The answer comes from one (actually from several) of the technical supervisors who were employed by the breath testing program when the change was instituted: Alvin Weatherman, the named author of the Breath Test Operator Manual when the change was made engaged in this dialog in State of Texas v. Jeffrey Burt, Cause No. 527,044 in the County Court at Law No. 3 of Travis County, Texas, May 22, 2002:
A: Yes. Our regulations state that an individual should be in the presence of the operator for a minimum of 15 minutes prior to the analysis.
Q: What is the purpose of that observation period?
A: Primarily to ensure that the individual that we're going to collect that sample from doesn't have something in the mouth, such as a liquid or a solid. Primarily to protect the integrity of the instrumentation so that we don't have them put something into that chamber, such as a solid or liquid. That – because if that happens, then we're going to have to take it out of service and go through it and clean it out. But it's primarily to protect the instrument; to be sure that there's no damage done to the instrumentation.
Now we can parse that new regulation. It breaks down into three distinct parts:
First, direct observation is no longer required because the Director of the Breath Alcohol Testing program has decreed that it is not required. That decision may have been made for any number of reasons – a belief that mechanical, electronic or computational components of the breath testing device provide adequate safeguards, a pragmatic realization that regardless of the regulations, operators are not going to faithful conduct a competent and careful observation, or simply a desire to process more DWI suspects at the least investment of time and effort. It certainly wasn’t a decision made at the manufacturer’s recommendation (CMI still requires the direct observation.) or on the basis of new scientific data.

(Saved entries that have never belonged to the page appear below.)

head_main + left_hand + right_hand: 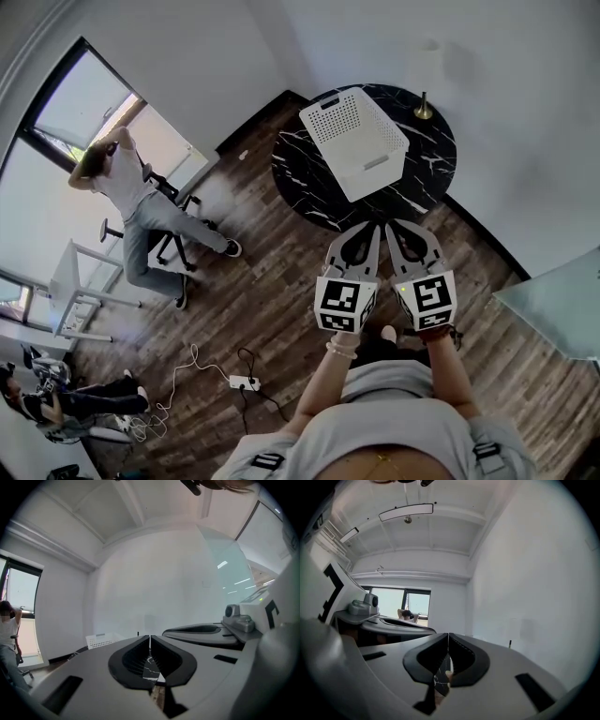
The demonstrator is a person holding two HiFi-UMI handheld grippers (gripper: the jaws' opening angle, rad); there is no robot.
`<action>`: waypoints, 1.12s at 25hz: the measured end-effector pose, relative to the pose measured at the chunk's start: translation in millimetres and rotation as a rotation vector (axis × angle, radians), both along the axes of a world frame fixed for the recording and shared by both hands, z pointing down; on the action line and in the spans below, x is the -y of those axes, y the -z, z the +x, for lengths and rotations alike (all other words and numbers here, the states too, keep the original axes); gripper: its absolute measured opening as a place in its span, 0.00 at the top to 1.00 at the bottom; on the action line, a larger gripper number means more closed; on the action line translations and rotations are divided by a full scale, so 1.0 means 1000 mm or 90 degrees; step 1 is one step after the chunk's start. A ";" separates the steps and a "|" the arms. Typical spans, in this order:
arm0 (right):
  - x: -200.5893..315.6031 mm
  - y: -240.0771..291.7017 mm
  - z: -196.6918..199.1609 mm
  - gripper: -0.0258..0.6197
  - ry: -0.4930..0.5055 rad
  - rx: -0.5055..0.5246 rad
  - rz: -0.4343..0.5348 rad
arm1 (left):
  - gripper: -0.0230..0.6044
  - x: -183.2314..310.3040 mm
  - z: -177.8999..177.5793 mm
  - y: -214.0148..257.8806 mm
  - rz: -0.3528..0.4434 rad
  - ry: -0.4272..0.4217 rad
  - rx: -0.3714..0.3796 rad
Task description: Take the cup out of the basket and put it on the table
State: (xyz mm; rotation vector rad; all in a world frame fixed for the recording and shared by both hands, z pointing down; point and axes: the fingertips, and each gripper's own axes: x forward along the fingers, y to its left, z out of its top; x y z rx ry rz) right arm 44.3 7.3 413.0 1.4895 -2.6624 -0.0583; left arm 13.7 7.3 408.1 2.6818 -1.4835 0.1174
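Before the table [300, 187], left gripper [371, 230] and right gripper [395, 230], fingers pressed together, holding nothing.

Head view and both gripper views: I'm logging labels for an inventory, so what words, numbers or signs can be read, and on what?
No readable text in any view.
On the left cube of the left gripper: a black-and-white square marker pattern, no letters.
On the right cube of the right gripper: the same kind of pattern, no letters.
On the basket: a small grey patch on its side wall, too small to read.
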 end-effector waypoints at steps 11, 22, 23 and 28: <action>0.035 0.005 0.002 0.95 -0.005 0.005 0.004 | 0.95 0.033 0.003 0.001 0.013 -0.014 0.008; 0.103 0.000 -0.020 0.95 -0.020 -0.014 0.002 | 0.95 0.103 -0.017 -0.003 -0.001 -0.036 0.005; 0.109 0.000 -0.022 0.95 -0.023 -0.014 0.001 | 0.95 0.110 -0.020 -0.004 -0.004 -0.039 0.005; 0.141 -0.004 -0.030 0.95 -0.040 -0.016 -0.004 | 0.95 0.144 -0.029 -0.009 -0.012 -0.057 0.005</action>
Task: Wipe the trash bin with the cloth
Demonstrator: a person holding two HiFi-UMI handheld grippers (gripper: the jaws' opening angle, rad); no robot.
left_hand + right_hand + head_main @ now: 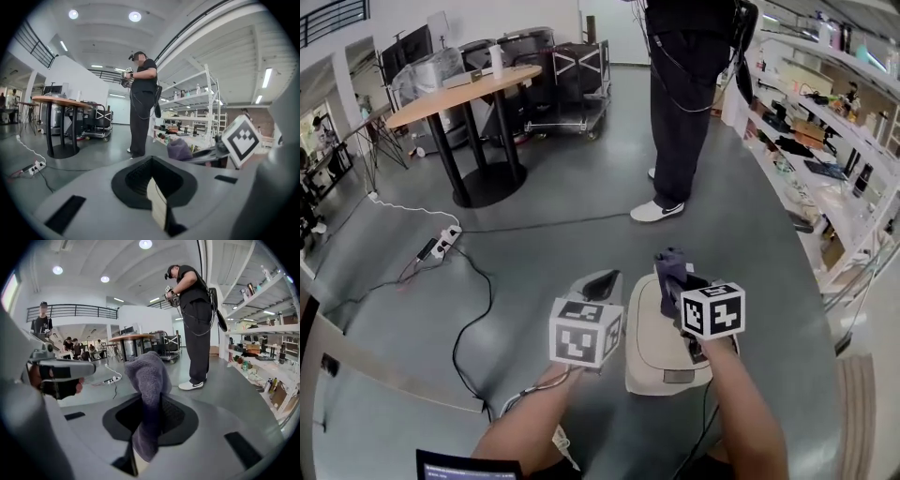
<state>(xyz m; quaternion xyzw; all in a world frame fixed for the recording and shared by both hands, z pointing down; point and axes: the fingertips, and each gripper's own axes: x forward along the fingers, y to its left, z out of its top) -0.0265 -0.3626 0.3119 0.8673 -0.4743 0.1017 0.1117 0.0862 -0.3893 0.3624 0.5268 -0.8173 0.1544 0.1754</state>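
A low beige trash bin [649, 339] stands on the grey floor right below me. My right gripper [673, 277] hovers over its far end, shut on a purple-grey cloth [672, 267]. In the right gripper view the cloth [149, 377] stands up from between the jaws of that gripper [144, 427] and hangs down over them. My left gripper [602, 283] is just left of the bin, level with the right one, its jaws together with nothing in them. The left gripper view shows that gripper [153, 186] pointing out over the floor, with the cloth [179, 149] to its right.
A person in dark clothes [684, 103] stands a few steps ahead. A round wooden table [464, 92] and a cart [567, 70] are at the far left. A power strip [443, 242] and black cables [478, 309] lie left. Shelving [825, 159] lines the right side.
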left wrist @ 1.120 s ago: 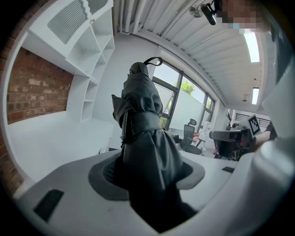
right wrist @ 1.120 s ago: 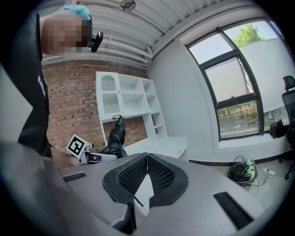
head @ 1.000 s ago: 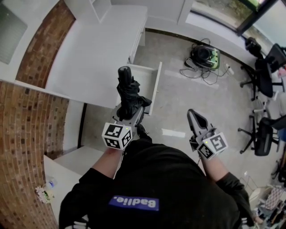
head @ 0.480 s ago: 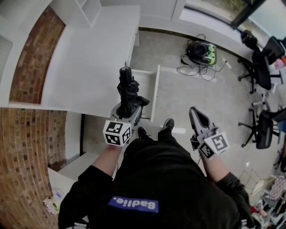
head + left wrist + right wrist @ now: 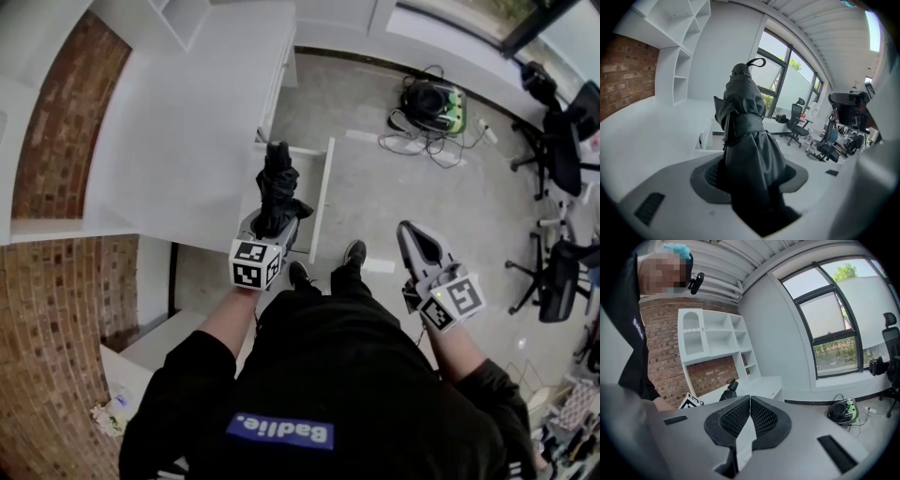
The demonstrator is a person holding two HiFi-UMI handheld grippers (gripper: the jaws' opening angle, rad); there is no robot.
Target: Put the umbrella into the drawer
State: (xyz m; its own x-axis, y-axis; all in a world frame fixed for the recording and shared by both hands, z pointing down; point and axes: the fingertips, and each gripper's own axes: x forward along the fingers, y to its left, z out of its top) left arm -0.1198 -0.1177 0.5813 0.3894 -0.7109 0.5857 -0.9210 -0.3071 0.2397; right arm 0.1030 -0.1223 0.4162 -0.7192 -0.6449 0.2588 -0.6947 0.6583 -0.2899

Second, direct observation has never been required to insure the validity of the test. “Validity,” as used in breath testing with an Intoxilyzer, has a unique definition. That definition can’t be found in a dictionary, and it can’t be derived from any scientific textbook or from usage within any scientific discipline. “Validity” comes from the Texas Breath Test Operator Manual (page 33 and page 53 in the current edition) where conditions describing the requirements for an acceptable test on a sample of breath and the conditions for an acceptable printed report are described in detail. Nowhere among these requirements is there anything that would even suggest the breath concentration value being reported truly represents the concentration of alcohol in the breath of the person being tested.
Third, the implication that the procedures and protocols of the Breath Alcohol Testing Program will insure an accurate test result is simply wrong. Even if every requirement is followed in exacting detail, there is no provision that will prevent contamination in the form of mouth alcohol from contributing to the alcohol detected and being reflected in the test result. This is a real, common, and significant problem, and when it occurs, the reported alcohol concentration values will be high, and the fact of contamination will be impossible to recognize.